Did Biden bait Putin into a disastrous error? Should Ukraine bow to the inevitable about Crimea and Donbas? Readers explore the implications of a Russia-hand's assessment.
I have hesitated to say this, Jim, but I disagree vehemently with the notion that President Biden baited Putin into his Ukrainian "operation" and cannot imagine anyone might have considered this a good idea. The loss of Crimea and the bloody stalemate in Donbas notwithstanding, the slow but exemplary transformation of Ukraine and the Baltic states plus the risk of escalation whether accidental or not defies any Machiavellian calculus on the part of our leaders whether here in the US or in Europe.
I also want to thank your brother, Tom, for sharing his youthful exploits and his more recent and thoughtful reflections of the current situation in Russia. As for pragmatism, I concur with your conclusion that there are no "good" - not to mention obvious - answers or options to this tragedy as it unfolds or even how it might have been avoided - not to mention prevented...
I am confused by this reader comment: “ And unlike Clinton or Trump, he was prepared to stand up to him and call him out.”
Which Clinton does that refer to? Putin only came to power during the last months of Bill Clintons’ presidency and Hillary was well-know for her hard line stance against Putin when she was Obama’s Secretary of State — the hardest of any in that administration.
One or more comments somewhere in the posts suggested that Putin could conceivably have been satisfied with less. I wish that somehow he could have been nudged in that direction, instead of being provoked (if indeed he was).
I agree with Tom Fallows take on point #1: pragmatism over abstract principles. Surrendering Crimea and Donbas is dramatic but what about halting NATO and Ukraine declaring itself neutral before the invasion. Talking about the 'right' for nations to join NATO is not in anybody's definition of self-determination! I think several conventional wisdom have perverted viewpoints. Does Russia's invasion really overturn the post Cold War 'liberal order.' Hardly. the US invasion of Iraq and regime change in Libya already violated the law of sovereignty. The Balkan Wars of the '90s upset the boundaries of Europe. Second, the constant charge by commentators that Russia wants to reconstitute it's empire is over-reach. Most of the former Warsaw Pact nations are already pledged to NATO. Russia has nukes and that's about it. Ukraine/Russia is fundamentally a border dispute not a geopolitical earthquake. It's frankly a failure of that "international order" that this dispute has gotten this far and a sad day for Western leadership.I
The notion that we provoked Putin seems credible from the analysis. But then how do we live with the underside of what we set in motion? Talk about do the ends justify the means...

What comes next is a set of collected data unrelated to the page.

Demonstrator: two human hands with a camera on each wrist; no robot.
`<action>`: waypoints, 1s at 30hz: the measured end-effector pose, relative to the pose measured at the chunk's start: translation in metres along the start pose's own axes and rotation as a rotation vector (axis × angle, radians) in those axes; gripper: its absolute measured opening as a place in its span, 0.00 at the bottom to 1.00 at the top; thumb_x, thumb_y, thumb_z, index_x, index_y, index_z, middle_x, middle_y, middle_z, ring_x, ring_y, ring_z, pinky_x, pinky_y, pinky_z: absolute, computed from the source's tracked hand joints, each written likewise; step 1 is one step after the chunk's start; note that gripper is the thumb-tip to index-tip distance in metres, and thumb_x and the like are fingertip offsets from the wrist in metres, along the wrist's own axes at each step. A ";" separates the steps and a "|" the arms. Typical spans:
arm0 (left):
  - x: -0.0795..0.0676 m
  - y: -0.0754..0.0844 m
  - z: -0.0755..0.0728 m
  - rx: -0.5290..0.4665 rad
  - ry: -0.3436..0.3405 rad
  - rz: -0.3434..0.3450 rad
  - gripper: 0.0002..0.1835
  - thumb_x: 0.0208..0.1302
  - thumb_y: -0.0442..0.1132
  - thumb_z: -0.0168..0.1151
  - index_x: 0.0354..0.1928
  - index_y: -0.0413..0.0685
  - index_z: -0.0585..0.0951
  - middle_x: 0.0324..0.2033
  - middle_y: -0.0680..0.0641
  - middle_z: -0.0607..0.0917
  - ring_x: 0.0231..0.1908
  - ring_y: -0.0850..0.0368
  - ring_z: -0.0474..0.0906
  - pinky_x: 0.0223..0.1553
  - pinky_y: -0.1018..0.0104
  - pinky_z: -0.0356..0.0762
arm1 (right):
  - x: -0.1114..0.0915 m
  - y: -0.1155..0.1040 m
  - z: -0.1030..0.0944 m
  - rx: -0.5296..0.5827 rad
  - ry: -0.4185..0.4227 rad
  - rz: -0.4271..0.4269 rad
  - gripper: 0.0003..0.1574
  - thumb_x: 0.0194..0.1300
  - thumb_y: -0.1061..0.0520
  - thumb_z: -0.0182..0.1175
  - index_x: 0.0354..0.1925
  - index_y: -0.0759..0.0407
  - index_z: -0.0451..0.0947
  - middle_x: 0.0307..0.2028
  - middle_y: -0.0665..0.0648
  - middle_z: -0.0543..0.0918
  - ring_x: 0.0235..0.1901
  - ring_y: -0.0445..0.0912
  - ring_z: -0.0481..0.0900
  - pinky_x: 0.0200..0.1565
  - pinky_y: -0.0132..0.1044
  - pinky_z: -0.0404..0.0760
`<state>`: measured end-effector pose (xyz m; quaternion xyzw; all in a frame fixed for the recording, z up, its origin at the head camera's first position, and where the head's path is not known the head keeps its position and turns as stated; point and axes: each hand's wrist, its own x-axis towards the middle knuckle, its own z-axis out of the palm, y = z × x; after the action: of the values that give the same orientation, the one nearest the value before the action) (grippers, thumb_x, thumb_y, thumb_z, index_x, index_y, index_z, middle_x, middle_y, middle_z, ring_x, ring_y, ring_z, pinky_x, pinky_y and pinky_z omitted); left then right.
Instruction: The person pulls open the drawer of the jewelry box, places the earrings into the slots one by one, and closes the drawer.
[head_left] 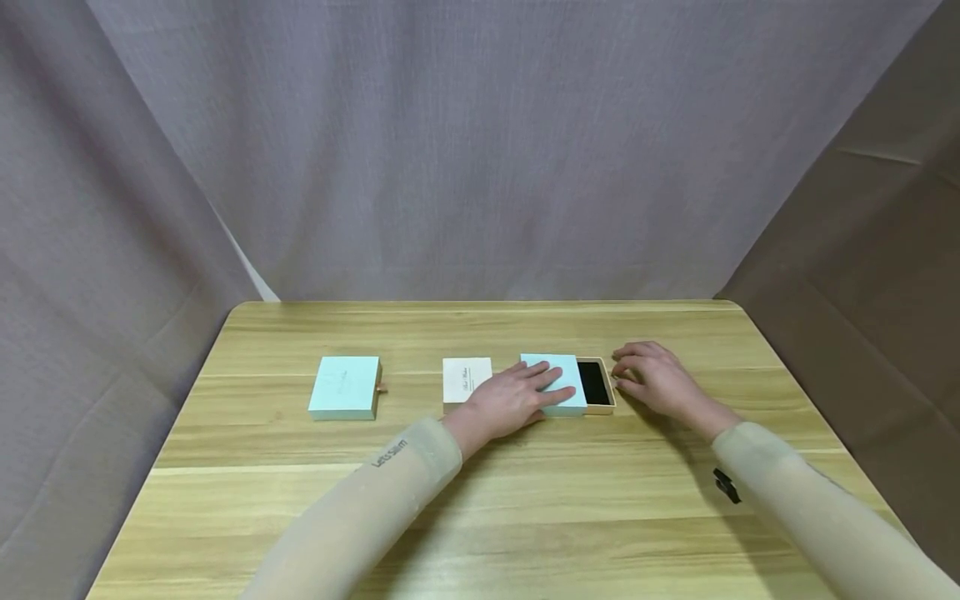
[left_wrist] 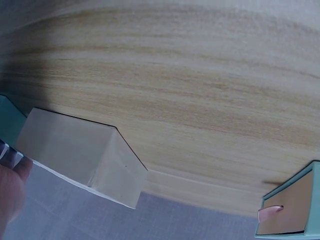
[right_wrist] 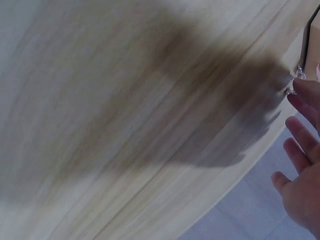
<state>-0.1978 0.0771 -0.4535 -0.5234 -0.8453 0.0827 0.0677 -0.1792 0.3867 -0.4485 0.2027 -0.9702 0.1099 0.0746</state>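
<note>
My left hand (head_left: 510,400) lies with spread fingers over the light blue sleeve of a drawer box (head_left: 562,361). Its inner drawer (head_left: 600,409) sticks out to the right, showing a black lining (head_left: 592,383). Just right of that drawer, my right hand (head_left: 663,383) pinches a small clear, shiny thing (right_wrist: 299,75) between thumb and forefinger; what kind it is cannot be made out. The other fingers of that hand stay loosely bent. In the left wrist view, only fingertips of the left hand (left_wrist: 10,187) show, beside a white box (left_wrist: 67,145).
Left of the covered box stands the white box with dark lettering (head_left: 461,379). Farther left is a second light blue drawer box (head_left: 345,387) with a pink pull tab (head_left: 382,388). All stand on a wooden table (head_left: 480,533), with grey curtains (head_left: 480,167) behind.
</note>
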 end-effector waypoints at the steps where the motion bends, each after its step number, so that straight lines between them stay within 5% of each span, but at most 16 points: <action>1: 0.000 0.000 0.000 -0.002 -0.001 -0.001 0.32 0.84 0.53 0.55 0.84 0.71 0.62 0.82 0.51 0.64 0.81 0.52 0.61 0.78 0.55 0.66 | 0.000 0.000 0.000 0.000 0.000 -0.002 0.05 0.64 0.62 0.74 0.40 0.59 0.89 0.58 0.68 0.85 0.61 0.67 0.77 0.66 0.71 0.72; 30: -0.001 0.000 0.001 -0.012 0.014 -0.002 0.32 0.84 0.52 0.56 0.84 0.71 0.62 0.82 0.51 0.64 0.80 0.51 0.62 0.78 0.54 0.66 | 0.000 0.002 0.005 -0.008 0.063 -0.013 0.11 0.62 0.64 0.76 0.28 0.53 0.84 0.53 0.66 0.88 0.57 0.66 0.81 0.61 0.69 0.76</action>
<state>-0.1975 0.0763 -0.4545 -0.5235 -0.8458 0.0742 0.0705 -0.1806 0.3867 -0.4537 0.2051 -0.9665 0.1117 0.1068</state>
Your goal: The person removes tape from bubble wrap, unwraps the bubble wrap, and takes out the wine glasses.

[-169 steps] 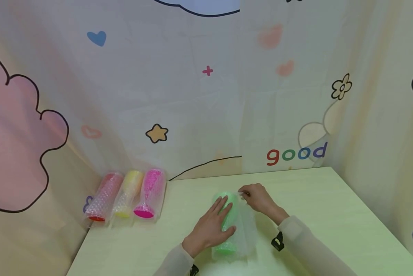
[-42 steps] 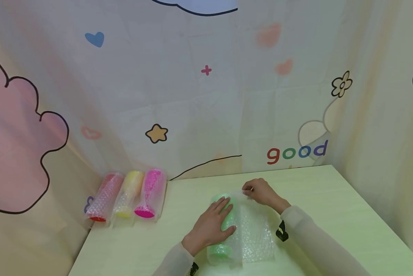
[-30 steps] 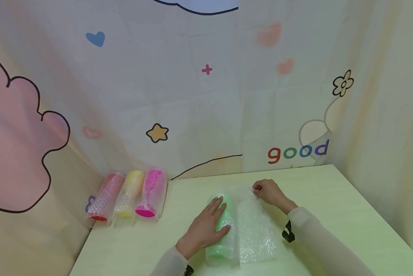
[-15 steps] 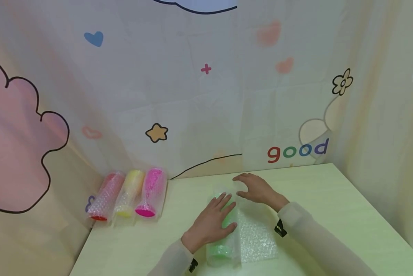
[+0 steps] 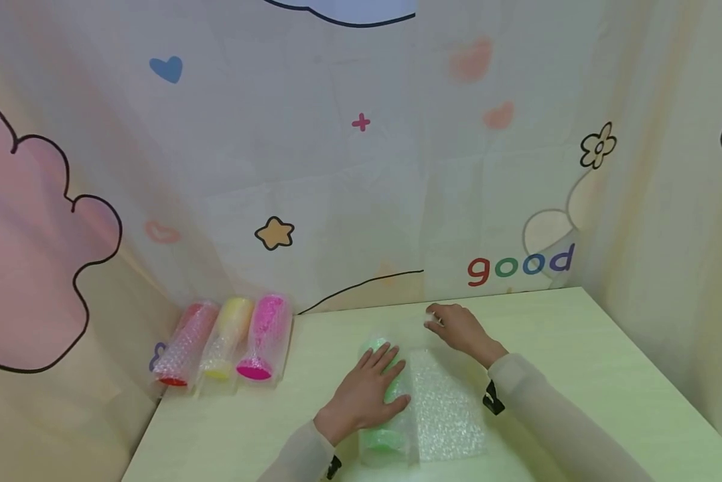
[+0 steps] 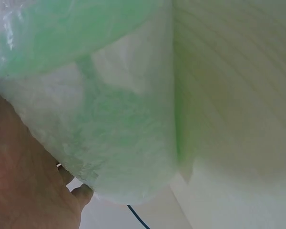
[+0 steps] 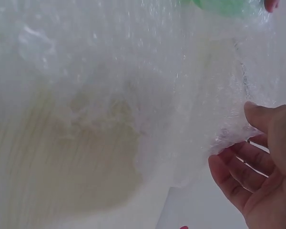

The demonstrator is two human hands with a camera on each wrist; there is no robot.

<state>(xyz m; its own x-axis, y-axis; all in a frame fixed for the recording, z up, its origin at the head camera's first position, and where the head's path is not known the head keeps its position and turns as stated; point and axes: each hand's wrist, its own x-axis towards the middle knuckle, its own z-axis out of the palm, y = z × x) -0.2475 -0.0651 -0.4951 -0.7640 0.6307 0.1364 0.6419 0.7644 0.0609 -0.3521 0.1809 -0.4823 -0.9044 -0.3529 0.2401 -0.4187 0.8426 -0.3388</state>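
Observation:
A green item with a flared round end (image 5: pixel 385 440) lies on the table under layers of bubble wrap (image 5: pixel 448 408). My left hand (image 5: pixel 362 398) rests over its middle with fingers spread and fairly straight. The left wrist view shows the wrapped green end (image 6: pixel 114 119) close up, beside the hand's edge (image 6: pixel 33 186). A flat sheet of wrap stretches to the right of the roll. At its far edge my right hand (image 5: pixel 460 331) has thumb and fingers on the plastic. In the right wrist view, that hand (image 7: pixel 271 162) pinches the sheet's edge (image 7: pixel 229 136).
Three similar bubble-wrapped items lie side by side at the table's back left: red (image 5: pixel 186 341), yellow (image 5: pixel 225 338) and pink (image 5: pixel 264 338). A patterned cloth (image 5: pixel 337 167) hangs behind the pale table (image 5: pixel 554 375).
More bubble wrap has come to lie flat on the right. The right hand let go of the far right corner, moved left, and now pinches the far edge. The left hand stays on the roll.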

I find #3 particularly intriguing. To what end? Because it will be Putin's end sooner or later, as well as an end at least near term to the Russian threat to the EU. So far, this situation is resolving into Putin's worst nightmare: a reunited--and effective!--NATO and a re-energized EU, not to mention all the liberal democracies around the world piling on. The invasion is going to push funding and development of alternative energies because even US Republicans now must be beginning to see (whatever they say out loud) that dependence on fossil fuels is an existential threat to every nation. All of Xi Jinping's antennae have to be standing straight up with regard to his plans for Taiwan. So...Is Joe Biden really long sighted enough to have orchestrated this? If so, I seriously underestimated him.
I think Crimea and Donbas should have the major say on what happens to them. (I have no idea what they want.) And I love the notion that Biden baited Putin. I don't know much about gangster behavior, but Putin certainly fits the mold. Bush2's comment about seeing Putin's soul--I'd be very embarrassed if I were Bush2.
And many thanks to Thomas
Thank you very much Jim, for allowing us this insight and background from Thomas.